“Carissima Chiara, condivido la tua convinzione che lo sviluppo e l’evoluzione delle malattie subisce forti influssi da parte del cervello delle persone ammalate. In particolare questo è vero quando si tratta di patologie nelle quali è coinvolto il sistema immunitario come appunto la XXX. Ne consegue che nella storia della tua malattia ha certamente influito l’atteggiamento “attivo” da te sempre mantenuto nel contrastarne la progressione….
La tua fiducia tanto volitiva da apparire talvolta caparbia, indipendentemente dal quale ne sia la fonte (la fede in un Dio misericordioso, il tuo forte carattere, la tua formazione o altro), secondo il mio modesto parere di medico curante ha senza dubbio contribuito a migliorare la prognosi inizialmente pessimistica dell’illustre immunologo (un’aspettativa valutata al di sotto dei dieci anni) che per primo confermò il mio sospetto clinico… Non so se fede e volontà possano effettivamente modificare l’attività del sistema immunitario tanto da alterare l’evoluzione naturale di malattie come la XXX, posso comunque testimoniare che l’evoluzione della tua malattia è stata fortemente condizionata dal tuo modo di affrontarla”.

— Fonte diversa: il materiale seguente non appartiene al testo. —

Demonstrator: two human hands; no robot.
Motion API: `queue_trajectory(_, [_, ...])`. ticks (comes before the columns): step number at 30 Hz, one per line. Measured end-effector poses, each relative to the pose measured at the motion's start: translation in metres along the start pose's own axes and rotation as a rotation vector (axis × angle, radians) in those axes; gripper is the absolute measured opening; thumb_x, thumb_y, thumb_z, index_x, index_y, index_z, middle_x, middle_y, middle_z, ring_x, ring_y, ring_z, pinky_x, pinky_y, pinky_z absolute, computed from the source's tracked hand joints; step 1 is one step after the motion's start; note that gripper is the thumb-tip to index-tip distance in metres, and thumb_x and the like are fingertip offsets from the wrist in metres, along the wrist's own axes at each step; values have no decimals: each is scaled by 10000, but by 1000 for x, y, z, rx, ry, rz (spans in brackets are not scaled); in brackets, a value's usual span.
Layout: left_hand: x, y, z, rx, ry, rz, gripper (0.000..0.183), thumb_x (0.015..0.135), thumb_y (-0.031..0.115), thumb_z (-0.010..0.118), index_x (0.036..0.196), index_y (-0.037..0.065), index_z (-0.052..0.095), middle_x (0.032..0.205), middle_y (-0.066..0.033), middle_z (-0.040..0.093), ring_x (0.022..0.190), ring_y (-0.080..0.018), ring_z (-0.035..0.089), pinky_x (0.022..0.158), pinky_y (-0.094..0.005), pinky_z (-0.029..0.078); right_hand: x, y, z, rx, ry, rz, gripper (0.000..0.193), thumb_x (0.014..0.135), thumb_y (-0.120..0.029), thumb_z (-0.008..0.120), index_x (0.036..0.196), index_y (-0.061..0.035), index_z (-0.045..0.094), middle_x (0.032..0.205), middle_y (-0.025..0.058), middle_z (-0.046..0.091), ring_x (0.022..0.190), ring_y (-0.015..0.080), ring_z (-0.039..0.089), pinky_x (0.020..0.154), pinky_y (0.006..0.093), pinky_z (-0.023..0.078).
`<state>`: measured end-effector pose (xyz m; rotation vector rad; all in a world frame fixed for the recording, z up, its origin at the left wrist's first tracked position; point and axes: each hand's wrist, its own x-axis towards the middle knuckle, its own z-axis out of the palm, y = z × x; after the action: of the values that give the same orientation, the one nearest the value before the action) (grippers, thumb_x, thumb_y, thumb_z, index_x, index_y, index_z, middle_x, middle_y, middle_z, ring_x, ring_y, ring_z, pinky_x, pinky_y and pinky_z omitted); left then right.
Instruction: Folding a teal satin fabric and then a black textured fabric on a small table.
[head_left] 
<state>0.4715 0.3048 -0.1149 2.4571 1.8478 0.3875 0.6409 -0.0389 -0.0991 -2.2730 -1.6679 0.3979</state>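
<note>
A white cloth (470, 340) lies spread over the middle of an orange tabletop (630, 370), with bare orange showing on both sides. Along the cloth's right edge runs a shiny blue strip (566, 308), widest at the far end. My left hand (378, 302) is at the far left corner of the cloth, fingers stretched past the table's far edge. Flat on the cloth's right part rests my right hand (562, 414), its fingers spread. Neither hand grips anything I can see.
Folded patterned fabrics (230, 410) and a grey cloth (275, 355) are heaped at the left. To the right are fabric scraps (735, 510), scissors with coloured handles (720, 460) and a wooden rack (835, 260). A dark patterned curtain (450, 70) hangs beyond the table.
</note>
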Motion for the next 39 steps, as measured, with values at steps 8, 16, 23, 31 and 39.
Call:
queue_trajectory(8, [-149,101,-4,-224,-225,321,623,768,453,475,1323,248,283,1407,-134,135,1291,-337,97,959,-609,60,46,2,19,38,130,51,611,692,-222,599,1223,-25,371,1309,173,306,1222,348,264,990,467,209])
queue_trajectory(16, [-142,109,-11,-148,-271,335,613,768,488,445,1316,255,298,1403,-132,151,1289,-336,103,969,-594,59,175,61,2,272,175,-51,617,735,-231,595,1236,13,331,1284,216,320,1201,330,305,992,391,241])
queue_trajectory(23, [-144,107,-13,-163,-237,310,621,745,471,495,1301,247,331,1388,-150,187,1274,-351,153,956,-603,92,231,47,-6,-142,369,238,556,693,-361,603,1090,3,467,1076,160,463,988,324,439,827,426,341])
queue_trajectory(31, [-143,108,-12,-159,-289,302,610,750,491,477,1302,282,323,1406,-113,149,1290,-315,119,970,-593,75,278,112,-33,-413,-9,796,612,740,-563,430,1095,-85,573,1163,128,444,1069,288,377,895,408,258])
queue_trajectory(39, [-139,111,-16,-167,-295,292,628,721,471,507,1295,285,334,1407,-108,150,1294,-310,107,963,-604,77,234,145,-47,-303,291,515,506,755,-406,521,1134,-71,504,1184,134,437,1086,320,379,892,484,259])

Con queste parole dello specialista che l’ha seguito fin dagli inizi della malattia vent’anni prima, termina il libro di Chiara M. (Crudele, dolcissimo amore, San Paolo, Cinisello Balsamo, 2005) in cui l’autrice presenta, attraverso stralci dai suoi diari e brani di lettere scritte a diversi amici (tra cui spicca Chiara Lubich), la vicenda drammatica e luminosa dell’insorgere e aggravarsi di una rara malattia sempre vissuta nella fede cristiana e con fiducia verso il futuro.
Un libro che costituisce una testimonianza di fede preziosa capace di dare conforto e speranza a chi vive situazioni di malattia che conducono a grave forme di disabilità, ma anche e soprattutto una lezione di fede e di essenzialità verso chi è in buona salute.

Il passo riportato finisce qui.